请参见以下用户(关注者、关注者等)数据开始显示的位置:

{
  "qs": "{\"shift\":10,\"header\":\"n3bTdmHGHDgxvZYPN0KDFHqbkxd6zpTl\",\"edges\":100,\"blob\":\"AQCq42rOTCnKOZcOxFn06L1J6_W8wY6ntAS1bX88VBClAjQD9PyJdefCzOwfSAbUdsBwHKb1QSndurPtjyN-rHMOrZ_6ubE_Xpu908cyron9Zczkj4QMkAYUHIgnmmftuXG8rrFzq_Oq3BoXpQgovI9hefha-6SAs1RLJMwMArrbMlFMLAwyd1TZhArcxQkk9bgRGT4MZK4Tk2VNt1YOKDN1pO3NJneFlUxdUJTdDXzj3eY-stT7DnxF_GM_j6xwk1o\",\"iterations\":7,\"size\":42}",
  "static_root": "\/\/instagramstatic-a.akamaihd.net\/bluebar\/5829dff",
  "entry_data": {
    "ProfilePage": [
      {
        "__query_string": "?",
        "__path": "\/google\/",
        "__get_params": {

        },
        "user": {
          "username": "google",
          "has_blocked_viewer": false,
          "follows": {
            "count": 10
          },
          "requested_by_viewer": false,
          "followed_by": {
            "count": 977186
          },
          "country_block": null,
          "has_requested_viewer": false,
          "followed_by_viewer": false,
          "follows_viewer": false,
          "profile_pic_url": "https:\/\/instagram.ford1-1.fna.fbcdn.net\/hphotos-xfp1\/t51.2885-19\/s150x150\/11910217_933356470069152_115044571_a.jpg",
          "is_private": false,
          "full_name": "Google",
          "media": {
            "count": 180,
            "page_info": {
              "has_previous_page": false,
              "start_cursor": "1126896719808871555",
              "end_cursor": "1092117490206686720",
              "has_next_page": true
            },
            "nodes": [
              {
                "code": "-jipiawryD",
                "dimensions": {
                  "width": 640,
                  "height": 640
                },
                "owner": {
                  "id": "1067259270"
                },
                "comments": {
                  "count": 105
                },
                "caption": "Today's the day!
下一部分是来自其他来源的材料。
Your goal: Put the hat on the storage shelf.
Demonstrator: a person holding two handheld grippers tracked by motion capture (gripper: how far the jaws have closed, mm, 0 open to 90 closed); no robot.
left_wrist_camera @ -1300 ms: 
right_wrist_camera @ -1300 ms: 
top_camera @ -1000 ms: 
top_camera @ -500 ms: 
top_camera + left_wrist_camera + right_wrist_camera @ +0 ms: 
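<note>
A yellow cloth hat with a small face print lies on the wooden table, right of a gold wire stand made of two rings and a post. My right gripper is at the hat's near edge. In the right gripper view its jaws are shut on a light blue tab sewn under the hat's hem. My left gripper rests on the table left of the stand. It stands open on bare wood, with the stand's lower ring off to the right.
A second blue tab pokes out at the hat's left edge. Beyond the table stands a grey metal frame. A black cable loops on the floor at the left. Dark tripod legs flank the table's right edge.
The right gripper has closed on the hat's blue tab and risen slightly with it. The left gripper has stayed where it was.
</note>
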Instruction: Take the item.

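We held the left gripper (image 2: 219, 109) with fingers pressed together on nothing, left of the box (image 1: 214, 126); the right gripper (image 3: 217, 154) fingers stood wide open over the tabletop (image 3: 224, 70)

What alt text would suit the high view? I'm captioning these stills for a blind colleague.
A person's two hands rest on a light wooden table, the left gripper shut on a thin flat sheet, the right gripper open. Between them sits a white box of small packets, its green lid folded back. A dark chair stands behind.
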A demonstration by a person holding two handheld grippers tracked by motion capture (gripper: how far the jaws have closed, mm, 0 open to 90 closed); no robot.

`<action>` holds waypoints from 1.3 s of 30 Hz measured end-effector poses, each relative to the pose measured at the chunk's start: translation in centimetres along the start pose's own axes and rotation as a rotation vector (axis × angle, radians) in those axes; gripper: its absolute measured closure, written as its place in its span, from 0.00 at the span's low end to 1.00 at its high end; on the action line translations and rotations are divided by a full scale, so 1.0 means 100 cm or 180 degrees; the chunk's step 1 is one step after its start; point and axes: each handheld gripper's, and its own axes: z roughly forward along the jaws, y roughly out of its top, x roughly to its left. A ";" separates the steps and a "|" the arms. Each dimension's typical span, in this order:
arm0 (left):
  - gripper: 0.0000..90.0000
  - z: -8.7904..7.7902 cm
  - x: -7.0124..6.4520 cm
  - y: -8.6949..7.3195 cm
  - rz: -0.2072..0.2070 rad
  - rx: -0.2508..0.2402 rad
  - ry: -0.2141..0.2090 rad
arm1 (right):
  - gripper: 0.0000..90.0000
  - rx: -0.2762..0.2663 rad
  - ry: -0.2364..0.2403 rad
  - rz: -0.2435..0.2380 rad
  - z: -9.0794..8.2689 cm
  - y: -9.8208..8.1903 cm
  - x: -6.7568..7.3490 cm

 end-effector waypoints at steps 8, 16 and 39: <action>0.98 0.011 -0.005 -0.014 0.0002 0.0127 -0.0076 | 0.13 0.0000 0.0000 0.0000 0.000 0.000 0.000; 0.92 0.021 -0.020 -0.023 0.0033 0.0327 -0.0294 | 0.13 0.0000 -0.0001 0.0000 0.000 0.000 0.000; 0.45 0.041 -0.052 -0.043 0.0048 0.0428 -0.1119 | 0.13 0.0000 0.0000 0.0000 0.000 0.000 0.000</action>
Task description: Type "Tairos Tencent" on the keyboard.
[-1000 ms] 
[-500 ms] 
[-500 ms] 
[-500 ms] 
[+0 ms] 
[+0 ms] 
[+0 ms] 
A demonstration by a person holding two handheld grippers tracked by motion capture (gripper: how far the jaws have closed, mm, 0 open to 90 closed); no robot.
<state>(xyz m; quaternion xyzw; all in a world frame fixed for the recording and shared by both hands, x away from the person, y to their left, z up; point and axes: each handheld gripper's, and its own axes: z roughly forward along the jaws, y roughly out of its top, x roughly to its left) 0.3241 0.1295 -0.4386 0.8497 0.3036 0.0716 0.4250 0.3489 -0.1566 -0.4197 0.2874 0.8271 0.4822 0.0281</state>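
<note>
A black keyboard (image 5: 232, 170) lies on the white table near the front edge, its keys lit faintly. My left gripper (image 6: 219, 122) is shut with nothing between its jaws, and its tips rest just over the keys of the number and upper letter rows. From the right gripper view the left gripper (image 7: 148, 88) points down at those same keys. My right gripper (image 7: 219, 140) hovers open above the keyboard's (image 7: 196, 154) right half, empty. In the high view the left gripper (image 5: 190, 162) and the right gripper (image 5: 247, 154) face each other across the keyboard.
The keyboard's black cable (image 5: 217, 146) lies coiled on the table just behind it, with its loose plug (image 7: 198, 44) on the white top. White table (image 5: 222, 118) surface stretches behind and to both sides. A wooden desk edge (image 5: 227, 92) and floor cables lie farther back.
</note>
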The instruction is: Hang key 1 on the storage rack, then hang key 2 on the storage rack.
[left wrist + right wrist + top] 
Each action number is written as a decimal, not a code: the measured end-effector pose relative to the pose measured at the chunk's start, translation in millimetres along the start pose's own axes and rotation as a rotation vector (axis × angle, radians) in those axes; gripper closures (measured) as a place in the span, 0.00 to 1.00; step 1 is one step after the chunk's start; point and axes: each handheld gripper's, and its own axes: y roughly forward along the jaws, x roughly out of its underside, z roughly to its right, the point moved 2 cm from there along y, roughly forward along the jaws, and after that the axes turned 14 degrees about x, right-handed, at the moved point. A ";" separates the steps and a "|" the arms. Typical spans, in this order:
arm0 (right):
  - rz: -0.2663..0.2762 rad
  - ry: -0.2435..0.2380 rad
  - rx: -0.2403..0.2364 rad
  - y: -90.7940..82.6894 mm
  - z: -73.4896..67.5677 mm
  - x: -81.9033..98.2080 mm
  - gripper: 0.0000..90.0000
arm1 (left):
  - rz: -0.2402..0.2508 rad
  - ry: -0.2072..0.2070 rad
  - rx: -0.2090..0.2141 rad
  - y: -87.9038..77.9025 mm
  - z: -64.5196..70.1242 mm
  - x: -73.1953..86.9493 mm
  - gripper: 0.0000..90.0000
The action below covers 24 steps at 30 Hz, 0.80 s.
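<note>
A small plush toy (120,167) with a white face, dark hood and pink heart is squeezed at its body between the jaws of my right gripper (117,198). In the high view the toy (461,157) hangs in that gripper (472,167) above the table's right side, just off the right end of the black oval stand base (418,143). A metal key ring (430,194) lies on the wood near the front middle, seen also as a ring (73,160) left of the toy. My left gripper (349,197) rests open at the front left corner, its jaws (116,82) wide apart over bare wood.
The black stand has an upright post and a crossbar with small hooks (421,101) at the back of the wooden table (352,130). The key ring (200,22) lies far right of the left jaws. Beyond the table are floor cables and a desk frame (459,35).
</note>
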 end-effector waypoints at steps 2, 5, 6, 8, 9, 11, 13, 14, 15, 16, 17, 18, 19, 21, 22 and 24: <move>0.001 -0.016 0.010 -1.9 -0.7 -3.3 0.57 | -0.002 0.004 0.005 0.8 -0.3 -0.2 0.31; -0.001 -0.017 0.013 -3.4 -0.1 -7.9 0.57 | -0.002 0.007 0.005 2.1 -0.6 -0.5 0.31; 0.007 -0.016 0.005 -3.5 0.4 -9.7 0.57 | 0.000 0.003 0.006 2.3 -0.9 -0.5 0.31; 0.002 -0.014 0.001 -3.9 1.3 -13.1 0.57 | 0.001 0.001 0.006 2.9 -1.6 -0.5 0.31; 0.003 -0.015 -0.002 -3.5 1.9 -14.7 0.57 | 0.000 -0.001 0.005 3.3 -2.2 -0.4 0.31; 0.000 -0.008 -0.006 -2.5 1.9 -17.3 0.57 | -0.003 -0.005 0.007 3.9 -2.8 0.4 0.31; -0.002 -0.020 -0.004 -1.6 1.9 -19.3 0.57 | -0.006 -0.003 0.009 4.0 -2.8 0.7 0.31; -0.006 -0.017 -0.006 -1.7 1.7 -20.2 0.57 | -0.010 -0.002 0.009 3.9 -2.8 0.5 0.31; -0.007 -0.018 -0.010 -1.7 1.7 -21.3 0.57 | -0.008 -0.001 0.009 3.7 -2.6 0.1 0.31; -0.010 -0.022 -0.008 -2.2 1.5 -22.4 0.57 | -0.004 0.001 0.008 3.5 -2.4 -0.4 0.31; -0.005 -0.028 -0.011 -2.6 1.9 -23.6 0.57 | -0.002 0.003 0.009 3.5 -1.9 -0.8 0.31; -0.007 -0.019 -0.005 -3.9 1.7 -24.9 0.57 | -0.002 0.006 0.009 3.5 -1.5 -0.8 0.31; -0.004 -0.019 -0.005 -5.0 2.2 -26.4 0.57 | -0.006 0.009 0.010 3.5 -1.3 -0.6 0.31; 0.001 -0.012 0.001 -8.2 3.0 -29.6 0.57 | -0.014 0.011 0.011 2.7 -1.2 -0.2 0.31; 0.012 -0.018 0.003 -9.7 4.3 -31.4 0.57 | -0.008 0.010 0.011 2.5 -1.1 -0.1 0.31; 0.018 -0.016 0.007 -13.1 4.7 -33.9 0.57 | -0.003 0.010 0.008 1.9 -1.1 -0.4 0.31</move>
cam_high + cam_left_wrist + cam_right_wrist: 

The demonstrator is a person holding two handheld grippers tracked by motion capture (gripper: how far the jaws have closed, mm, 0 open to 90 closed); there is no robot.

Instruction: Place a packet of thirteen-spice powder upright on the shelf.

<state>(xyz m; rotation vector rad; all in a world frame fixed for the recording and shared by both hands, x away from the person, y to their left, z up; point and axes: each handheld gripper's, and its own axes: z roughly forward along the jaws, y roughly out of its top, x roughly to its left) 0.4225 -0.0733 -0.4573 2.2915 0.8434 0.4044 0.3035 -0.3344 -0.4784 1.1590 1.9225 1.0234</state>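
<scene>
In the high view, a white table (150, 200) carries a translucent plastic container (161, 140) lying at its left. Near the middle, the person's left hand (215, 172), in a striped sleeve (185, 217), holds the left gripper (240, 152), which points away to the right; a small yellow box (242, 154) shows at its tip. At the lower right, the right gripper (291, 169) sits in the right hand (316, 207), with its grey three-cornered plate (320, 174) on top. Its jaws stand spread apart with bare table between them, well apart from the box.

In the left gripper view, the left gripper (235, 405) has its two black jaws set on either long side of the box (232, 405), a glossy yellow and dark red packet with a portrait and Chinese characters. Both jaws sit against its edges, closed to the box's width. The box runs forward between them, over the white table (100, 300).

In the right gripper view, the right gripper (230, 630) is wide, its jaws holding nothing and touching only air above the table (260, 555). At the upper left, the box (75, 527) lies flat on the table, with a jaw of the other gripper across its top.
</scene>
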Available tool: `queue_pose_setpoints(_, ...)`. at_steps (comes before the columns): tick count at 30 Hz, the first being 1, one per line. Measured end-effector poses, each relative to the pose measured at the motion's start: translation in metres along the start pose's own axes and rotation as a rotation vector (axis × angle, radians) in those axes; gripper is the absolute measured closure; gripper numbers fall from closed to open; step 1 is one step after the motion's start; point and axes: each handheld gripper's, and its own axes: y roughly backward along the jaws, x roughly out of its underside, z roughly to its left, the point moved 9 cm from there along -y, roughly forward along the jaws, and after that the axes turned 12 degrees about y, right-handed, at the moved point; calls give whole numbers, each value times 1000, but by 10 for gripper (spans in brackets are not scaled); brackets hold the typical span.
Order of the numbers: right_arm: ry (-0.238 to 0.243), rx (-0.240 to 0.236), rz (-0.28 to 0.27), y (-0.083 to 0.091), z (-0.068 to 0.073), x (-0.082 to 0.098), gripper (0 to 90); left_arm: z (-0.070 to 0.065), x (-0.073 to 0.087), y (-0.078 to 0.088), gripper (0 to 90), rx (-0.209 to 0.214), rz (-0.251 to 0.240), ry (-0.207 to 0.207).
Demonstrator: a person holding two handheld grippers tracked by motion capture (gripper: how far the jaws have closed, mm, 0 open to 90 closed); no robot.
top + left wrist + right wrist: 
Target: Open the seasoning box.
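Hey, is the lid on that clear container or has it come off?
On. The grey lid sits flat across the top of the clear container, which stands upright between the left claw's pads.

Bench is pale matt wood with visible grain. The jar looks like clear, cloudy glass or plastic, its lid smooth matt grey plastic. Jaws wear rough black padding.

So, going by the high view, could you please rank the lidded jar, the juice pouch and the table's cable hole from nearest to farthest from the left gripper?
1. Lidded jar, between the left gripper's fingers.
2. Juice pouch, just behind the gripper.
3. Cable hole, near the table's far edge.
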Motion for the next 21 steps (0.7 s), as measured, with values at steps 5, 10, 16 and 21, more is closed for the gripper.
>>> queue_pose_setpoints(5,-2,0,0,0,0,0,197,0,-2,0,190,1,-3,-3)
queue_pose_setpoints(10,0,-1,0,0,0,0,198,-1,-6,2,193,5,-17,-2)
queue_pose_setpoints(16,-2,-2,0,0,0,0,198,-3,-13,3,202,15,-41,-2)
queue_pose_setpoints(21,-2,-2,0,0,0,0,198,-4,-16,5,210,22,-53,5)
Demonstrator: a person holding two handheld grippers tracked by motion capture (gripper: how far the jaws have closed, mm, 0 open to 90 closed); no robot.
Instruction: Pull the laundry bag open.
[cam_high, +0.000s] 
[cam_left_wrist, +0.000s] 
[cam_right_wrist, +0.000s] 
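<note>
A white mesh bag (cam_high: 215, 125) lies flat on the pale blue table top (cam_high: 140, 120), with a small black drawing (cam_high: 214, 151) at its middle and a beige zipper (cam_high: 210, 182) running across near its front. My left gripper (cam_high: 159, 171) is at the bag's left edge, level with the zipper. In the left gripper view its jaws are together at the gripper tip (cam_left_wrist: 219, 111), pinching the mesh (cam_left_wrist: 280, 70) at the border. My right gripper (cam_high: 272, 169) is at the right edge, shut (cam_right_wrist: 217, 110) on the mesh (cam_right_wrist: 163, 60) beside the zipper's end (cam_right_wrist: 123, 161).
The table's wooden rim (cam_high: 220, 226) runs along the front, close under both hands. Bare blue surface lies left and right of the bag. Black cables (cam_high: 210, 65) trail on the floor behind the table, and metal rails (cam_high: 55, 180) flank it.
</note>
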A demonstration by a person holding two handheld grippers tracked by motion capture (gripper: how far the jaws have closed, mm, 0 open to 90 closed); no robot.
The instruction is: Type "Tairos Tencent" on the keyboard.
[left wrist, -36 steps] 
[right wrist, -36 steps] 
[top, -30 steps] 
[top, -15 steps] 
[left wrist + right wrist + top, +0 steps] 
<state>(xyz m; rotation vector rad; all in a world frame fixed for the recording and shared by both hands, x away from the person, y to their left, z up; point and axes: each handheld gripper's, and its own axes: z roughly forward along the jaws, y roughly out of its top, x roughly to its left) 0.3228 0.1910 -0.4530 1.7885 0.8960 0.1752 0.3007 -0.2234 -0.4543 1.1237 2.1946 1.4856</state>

Your searches are served. Happy Thanksgiving \ud83c\udf57\ud83c\udf70 #GoogleTrends",
                "likes": {
                  "count": 11410
                },
                "date": 1448556579,
                "thumbnail_src": "https:\/\/instagram.ford1-1.fna.fbcdn.net\/hphotos-xat1\/t51.2885-15\/e15\/11848856_482502108621097_589421586_n.jpg",
                "is_video": true,
                "id": "1126896719808871555",
                "display_src": "https:\/\/instagram.ford1-1.fna.fbcdn.net\/hphotos-xat1\/t51.2885-15\/e15\/11848856_482502108621097_589421586_n.jpg"
              },
              {
                "code": "-hwbf2wr0O",
                "dimensions": {
                  "width": 640,
                  "height": 640
                },
                "owner": {
                  "id": "1067259270"
                },
                "comments": {
                  "count": 95
                },
                "caption": "Thanksgiving dinner is waiting. But first, the airport. \u2708\ufe0f #GoogleApp",
                "likes": {
                  "count": 12621
                },
...

若你们想找到关于你们自己和其他人的信息而不需要代码的麻烦,那个么试试这个软件吧。除了自动抓取外,它还分析并可视化从社交网络(Facebook、Twitter、Instagram和谷歌搜索引擎)收到的PDF报告信息


另外,我是这个项目的主要开发者和维护者。

刚刚检查了随机Twitter和IG页面的页面来源。虽然我可以找到Twitter属性
@datanav
,但我无法找到IG的
@datareactid
。顺便说一句,IG的跟随者和后续输出是Javascript
标记中的JSON字符串。检查您帐户的公共页面。使用具有相同xpath的Google Chrome或Firefox中的控制台导出结果。这就是我知道它的工作原理$x(“//span[@data reactid='.0.1.0.0:0.1.3.1.0']/span[2]/text()”)这就是我在instagram上调用的内容21.2k'看看这个。Chrome和FF的Web developer工具可能会输出完全生成的HTML,而不是Python的
requests.get()
可能使用的服务器发送的源HTML。这些跨类可以由JavaScript函数动态生成,然后呈现给浏览器。可能需要发送参数?是的,有。使用我的答案中描述的自动化系统。